**Work order**
Show each line of the data below in which "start" occurs.

**Data segment**
* * *
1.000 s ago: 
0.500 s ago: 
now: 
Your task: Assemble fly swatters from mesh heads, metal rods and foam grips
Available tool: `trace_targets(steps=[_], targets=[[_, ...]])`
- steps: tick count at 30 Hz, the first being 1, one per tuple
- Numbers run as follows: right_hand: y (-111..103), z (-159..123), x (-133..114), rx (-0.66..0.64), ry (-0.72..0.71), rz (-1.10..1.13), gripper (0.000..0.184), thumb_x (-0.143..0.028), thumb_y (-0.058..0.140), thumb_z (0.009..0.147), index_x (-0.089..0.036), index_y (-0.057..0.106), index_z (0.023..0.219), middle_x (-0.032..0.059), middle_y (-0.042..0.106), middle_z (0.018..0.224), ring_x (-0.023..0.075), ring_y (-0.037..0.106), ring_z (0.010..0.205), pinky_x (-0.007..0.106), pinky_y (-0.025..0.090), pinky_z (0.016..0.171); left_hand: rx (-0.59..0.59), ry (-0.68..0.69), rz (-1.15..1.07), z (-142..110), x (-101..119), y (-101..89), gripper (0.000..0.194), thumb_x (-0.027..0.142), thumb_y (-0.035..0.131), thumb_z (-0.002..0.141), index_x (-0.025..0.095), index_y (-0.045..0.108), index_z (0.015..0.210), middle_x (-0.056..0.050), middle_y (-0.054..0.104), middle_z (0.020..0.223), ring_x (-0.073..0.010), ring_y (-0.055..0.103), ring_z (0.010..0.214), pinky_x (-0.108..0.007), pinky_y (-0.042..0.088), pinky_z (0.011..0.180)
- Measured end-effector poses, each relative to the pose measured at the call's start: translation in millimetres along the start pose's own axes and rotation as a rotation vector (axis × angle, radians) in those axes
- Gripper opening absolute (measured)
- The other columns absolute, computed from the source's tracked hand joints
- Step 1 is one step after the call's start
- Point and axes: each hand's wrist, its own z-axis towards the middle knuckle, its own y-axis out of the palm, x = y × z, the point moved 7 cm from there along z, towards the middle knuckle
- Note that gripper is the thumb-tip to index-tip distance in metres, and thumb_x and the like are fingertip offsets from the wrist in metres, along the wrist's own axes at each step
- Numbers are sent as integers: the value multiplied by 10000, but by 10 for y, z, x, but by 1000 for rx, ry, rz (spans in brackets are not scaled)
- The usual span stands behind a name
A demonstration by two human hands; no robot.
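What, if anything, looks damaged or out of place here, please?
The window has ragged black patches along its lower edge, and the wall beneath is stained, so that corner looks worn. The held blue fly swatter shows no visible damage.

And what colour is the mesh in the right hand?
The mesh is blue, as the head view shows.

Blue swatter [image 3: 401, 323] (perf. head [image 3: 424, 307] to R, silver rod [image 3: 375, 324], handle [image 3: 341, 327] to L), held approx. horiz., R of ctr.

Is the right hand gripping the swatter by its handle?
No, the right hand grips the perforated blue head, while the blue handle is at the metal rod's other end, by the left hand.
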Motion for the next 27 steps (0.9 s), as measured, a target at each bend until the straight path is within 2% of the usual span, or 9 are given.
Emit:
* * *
**Output for this task**
- Measured end-effector poses, each relative to the pose measured at the call's start: translation in millimetres along the start pose's own axes and rotation as a rotation vector (axis × angle, radians) in those axes
- Step 1 is one step after the call's start

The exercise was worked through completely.